NVIDIA discussion [2024]

DavidGraham · May 23, 2024

Lurkmass said:
Given how well they've performed in games (Halo Infinite & Starfield)

I don't see how well they performed in any of these games, their performance level is the same RDNA2 vs Ampere or RDNA3 vs Ada.

AMD Radeon RX 7900 XTX Review - Disrupting the GeForce RTX 4080

Navi 31 is here! The new $999 Radeon RX 7900 XTX in this review is AMD's new flagship card based on the wonderful chiplet technology that made the Ryzen Effect possible. In our testing we can confirm that the new RX 7900 XTX is indeed faster than the GeForce RTX 4080, but only with RT disabled.

www.techpowerup.com

Nvidia RTX 4080 Super Review - KitGuru

Today marks the end of a busy January launch period for the GPU market, as we check out the RTX 4080

www.kitguru.net

You are reaching with your conclusion based on false or insufficient data.

Lurkmass said:
and that there's publicized preliminary data from a big ISV (Epic Games) too

That publicized "beta" preliminary data contained no performance comparisons or even worthy general performance gains, the jury is still far away on this one.

Lurkmass said:
They're behind feature/integration wise but by no means do they have 'bad' HW design when they can have a smaller physical HW implementation for a given performance profile and they have more freedom to improve this aspect as well ...

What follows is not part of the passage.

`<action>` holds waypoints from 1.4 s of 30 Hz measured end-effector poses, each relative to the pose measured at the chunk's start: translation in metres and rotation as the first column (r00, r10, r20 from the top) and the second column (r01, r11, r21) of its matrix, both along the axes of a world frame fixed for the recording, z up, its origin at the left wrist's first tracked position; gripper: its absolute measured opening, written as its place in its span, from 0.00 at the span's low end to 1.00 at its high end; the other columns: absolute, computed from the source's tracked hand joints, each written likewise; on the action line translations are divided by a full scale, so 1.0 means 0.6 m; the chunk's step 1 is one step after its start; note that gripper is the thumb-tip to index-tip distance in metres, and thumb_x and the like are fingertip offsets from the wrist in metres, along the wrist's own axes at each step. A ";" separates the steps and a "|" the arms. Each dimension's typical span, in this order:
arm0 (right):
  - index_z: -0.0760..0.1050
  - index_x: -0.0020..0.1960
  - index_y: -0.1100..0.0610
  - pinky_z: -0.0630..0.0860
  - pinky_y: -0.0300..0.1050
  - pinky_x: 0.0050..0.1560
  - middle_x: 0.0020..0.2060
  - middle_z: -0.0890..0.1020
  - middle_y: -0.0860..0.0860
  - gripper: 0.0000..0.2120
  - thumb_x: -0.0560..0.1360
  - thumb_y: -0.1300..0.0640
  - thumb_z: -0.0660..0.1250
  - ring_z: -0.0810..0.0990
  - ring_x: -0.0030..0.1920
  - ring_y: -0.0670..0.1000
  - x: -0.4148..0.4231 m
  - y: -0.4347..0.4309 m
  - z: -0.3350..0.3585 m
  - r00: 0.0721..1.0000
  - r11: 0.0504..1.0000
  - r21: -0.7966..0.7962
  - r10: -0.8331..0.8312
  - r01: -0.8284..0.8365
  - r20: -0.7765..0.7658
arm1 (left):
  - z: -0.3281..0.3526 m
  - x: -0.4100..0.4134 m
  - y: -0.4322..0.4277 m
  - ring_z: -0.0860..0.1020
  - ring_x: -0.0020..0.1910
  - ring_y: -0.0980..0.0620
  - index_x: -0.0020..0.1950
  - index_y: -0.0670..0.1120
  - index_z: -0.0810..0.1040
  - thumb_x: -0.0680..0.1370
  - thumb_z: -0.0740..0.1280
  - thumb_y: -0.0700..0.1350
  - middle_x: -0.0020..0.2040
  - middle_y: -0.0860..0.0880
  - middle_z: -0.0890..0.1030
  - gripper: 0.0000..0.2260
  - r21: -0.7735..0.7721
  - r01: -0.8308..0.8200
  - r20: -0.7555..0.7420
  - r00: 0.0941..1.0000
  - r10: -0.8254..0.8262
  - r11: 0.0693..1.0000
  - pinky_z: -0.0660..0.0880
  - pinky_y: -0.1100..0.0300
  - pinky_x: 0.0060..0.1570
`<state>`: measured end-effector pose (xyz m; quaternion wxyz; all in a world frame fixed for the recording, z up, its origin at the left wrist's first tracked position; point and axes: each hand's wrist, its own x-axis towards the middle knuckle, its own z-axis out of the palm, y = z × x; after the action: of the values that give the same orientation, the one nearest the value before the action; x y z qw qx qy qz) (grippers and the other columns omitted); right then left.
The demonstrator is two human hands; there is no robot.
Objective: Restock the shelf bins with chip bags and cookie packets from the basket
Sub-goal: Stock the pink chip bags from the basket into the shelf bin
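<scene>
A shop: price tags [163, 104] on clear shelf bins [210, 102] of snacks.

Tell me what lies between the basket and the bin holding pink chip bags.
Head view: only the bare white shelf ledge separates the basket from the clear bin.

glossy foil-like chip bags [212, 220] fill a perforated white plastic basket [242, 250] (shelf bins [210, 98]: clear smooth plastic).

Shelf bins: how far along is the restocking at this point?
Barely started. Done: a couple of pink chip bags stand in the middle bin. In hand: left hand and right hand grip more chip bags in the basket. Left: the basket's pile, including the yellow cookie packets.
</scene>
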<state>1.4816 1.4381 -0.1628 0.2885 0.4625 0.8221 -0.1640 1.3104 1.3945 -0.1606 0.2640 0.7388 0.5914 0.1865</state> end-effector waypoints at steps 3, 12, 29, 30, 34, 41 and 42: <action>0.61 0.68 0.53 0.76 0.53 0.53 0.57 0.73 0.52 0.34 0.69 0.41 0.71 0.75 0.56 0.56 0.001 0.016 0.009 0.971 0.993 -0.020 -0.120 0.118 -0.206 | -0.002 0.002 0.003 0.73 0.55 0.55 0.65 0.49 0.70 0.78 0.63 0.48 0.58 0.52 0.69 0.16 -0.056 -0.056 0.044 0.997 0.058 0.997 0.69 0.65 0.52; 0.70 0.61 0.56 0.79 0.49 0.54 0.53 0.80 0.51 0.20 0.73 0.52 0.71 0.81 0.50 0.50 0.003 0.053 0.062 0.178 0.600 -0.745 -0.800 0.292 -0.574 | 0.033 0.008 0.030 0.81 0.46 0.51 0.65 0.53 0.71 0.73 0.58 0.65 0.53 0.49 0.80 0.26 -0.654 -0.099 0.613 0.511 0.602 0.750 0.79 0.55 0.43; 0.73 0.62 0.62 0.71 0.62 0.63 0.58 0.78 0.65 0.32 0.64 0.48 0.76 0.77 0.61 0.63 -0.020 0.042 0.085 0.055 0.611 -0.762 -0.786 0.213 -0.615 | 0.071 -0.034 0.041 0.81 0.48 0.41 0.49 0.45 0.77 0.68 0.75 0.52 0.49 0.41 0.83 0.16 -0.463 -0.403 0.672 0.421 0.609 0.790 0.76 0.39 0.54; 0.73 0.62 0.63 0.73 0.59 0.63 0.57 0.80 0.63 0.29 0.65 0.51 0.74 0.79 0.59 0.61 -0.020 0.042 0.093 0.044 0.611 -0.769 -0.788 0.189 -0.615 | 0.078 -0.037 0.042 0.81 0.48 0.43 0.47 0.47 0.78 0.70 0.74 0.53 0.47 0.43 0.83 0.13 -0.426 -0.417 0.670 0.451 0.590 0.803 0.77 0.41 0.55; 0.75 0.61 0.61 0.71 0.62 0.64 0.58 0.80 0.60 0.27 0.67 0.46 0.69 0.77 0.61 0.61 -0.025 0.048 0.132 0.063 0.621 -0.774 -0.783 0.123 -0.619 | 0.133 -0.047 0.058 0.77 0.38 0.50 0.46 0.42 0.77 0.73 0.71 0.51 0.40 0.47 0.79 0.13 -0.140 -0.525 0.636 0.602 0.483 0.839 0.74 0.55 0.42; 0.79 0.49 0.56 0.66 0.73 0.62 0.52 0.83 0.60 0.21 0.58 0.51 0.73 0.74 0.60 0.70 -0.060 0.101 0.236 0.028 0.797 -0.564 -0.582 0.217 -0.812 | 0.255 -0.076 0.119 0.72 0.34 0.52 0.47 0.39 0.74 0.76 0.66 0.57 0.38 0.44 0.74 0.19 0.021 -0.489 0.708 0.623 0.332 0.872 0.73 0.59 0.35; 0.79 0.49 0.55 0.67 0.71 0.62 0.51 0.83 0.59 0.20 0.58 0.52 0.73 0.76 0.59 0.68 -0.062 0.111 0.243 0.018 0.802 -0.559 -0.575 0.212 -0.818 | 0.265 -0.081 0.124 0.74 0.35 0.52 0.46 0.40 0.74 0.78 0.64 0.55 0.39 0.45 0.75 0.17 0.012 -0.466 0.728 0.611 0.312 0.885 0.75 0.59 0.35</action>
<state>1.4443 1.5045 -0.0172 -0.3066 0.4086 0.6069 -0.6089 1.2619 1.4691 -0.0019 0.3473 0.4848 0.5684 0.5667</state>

These are generalized statements with no current data to back them up, no one said their HW design is bad, just they are lagging in visual and performance features.

Lurkmass · May 24, 2024

DavidGraham said:
I don't see how well they performed in any of these games, their performance level is the same RDNA2 vs Ampere or RDNA3 vs Ada.

You are reaching with your conclusion based on false or insufficient data.

There's other GPU driven rendering centric games out there like the recently released Sony titles on PC and Starfield is still a good result for them...

DavidGraham said:
That publicized "beta" preliminary data contained no performance comparisons or even worthy general performance gains, the jury is still far away on this one.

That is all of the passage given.